Joiners and leavers: what four years of Sandy Lane Farm's data shows
We've been looking at the customer data behind Sandy Lane Farm, a veg box scheme that has been running on our platform since 2022. Four full years is enough to see the real shape of a business rather than a snapshot. Here is what the numbers show.

Of the customers who place a first order, about a third do not order again after their first month. The number keeps easing down for a while, then settles: roughly 45% are still ordering at six months, 40% at a year, and about a third become regulars who are still ordering two years later. There is a small lift around the twelve-month mark, customers returning as their original season comes back round.
That long, flat tail is the encouraging part. Once a customer is past the first few months, they tend to stay for a long time.
Joiners and leavers
Over the last year, Sandy Lane brought in about 27 new customers a month, and about 21 stopped ordering. The number of active customers grew, but gently, by around six a month. Put another way, four of every five new customers were replacing someone who left, and the fifth grew the business.
That churn rate, about 3.5% of active customers each month, shows up two ways in the data: in the retention curve above, and in the month-by-month change in the number of active customers. Both point to the same figure, which gives us confidence it is real.
One more thing the numbers show
In a typical week, Sandy Lane's orders go to about two thirds of its active customers. The other third are live, paying customers, many of them buying fortnightly, or ad-hoc, who simply did not order that particular week. It is a normal feature of a subscription where people order at their own pace, and it is a sizeable, engaged group that is easy to lose sight of when the week's focus is on the orders that came in.
The opportunity for Sandy Lane
Because the number of customers grows slowly, small changes in retention have an outsized effect over time. The long-term size of a scheme is set by the balance between joiners and leavers. Hold acquisition steady but keep a quarter more of the existing customers, and the active customer base grows by about a third over the long run, from around 770 to around 1,030.

The same starting point leads to three different places. Carry on as now and the customer base steadily grows to around 770. Win a quarter fewer customers each month and it slips back towards 580. Keep a quarter more, and it climbs past 1,000 and keeps going. At this rate of turnover, keeping customers is worth at least as much as winning them.

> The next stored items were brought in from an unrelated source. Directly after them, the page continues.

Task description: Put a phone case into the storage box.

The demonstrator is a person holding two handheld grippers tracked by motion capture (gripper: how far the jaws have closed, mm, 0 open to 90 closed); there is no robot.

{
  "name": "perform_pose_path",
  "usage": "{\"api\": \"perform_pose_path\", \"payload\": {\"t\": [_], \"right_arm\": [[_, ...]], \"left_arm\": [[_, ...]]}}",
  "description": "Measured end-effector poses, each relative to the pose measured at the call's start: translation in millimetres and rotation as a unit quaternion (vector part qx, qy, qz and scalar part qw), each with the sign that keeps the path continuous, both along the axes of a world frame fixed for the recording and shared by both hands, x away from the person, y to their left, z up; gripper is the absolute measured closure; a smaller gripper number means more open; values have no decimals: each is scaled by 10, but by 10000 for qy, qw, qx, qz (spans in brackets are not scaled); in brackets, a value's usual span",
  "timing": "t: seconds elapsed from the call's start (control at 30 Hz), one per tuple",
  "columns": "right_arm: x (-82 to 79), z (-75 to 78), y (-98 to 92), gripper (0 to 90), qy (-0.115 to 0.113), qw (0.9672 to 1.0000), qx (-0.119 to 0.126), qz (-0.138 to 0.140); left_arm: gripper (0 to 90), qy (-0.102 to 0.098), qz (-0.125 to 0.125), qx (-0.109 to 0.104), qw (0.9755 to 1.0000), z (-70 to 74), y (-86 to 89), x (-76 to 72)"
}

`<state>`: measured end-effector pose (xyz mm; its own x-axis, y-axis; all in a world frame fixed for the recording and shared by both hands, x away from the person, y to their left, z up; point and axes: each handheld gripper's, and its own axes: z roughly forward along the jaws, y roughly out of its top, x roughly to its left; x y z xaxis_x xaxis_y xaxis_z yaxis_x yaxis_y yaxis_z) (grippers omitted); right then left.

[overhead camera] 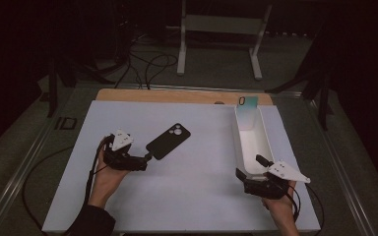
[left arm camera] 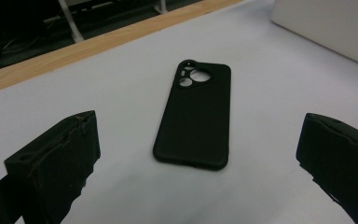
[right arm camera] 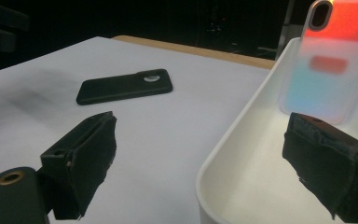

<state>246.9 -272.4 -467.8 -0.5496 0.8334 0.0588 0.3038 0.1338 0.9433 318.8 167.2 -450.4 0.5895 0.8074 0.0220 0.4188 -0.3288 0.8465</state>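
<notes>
A matte black phone case with a round camera cut-out (left arm camera: 193,116) lies flat on the white table sheet (overhead camera: 192,196), back up, a little left of the middle, its camera end pointing toward the far right corner. The left gripper (overhead camera: 146,158) sits just beside the case's near short end with its jaws spread wide, the case lying between and ahead of them in the left gripper view, not yet touched. The right gripper (overhead camera: 248,169) is also wide open at the near end of the long white plastic bin (overhead camera: 266,142) by the right edge of the sheet; one jaw hangs inside the bin, the other outside its rim. A pale iridescent phone case (right arm camera: 326,70) leans upright against the bin's far end. The risk, as I judge it, is in the pick: the black case is thin and flat, so jaws closing on it could slide over the top or push it away. A jaw could also nudge the bin and tip the leaning case.
</notes>
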Motion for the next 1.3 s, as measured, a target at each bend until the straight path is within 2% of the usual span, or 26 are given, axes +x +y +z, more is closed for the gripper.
{"api": "perform_pose_path", "payload": {"t": [0.1,0.3,0.53,0.67,0.8,0.9,1.07,1.3], "right_arm": [[2,-6,8,95,20,10000,-7,20],[-3,3,19,95,3,10000,31,22],[-13,22,14,95,-30,9999,93,36],[-5,10,12,95,-16,9999,125,42],[0,3,28,96,11,9999,115,76],[0,11,22,95,-17,9999,113,70],[4,11,3,95,-2,9999,156,45],[6,9,14,95,-1,9999,148,60]], "left_arm": [[0,-8,-33,52,10000,-43,-49,78],[0,103,-111,238,9996,-129,-163,242],[0,393,-150,421,9982,-301,-272,471],[0,507,-183,420,9977,-364,-305,573],[0,713,-151,506,9961,-462,-340,677],[0,788,-154,503,9955,-503,-360,712],[0,1037,-134,525,9931,-633,-424,813],[8,1154,-154,551,9917,-677,-475,883]]}}
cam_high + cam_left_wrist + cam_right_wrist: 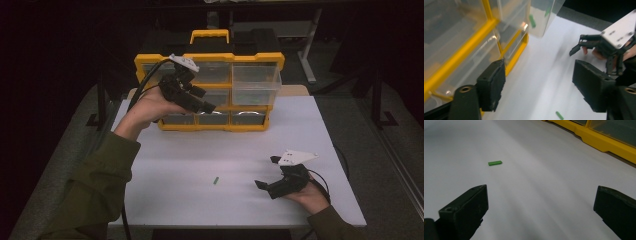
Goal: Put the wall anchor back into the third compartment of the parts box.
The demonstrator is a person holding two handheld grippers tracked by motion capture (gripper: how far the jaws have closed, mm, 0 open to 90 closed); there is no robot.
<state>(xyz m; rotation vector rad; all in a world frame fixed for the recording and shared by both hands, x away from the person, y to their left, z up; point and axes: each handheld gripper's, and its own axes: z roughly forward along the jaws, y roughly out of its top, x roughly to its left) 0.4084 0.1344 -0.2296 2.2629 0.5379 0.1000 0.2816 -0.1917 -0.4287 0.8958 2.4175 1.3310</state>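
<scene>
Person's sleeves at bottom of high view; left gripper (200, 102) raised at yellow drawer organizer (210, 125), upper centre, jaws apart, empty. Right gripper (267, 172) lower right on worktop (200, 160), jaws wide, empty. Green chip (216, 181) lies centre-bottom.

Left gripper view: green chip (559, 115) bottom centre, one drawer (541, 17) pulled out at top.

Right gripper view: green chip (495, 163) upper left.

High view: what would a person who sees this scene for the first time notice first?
Probably the yellow organizer of clear drawers at the far edge of the white table, one upper-right drawer pulled out. The left gripper hangs in front of it, jaws apart and empty. A small green piece lies alone on the table, left of the open right gripper.
</scene>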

A couple of caveats This is just one scheme, though a long and clean record. The leaver figure counts everyone who stopped ordering, some of whom return, which is why the seasonal upticks appear. And the projection is a simple model, not a forecast.
Why we do this
Most veg box schemes never get to see the shape of their own business this clearly. The data exists, but the time to dig into it rarely does. Surfacing it is a core part of what we are here for. Our mission is to help local, organic growers thrive, and good decisions start with seeing what is really happening. The better a scheme like Sandy Lane understands its customers, the stronger and more resilient the business becomes.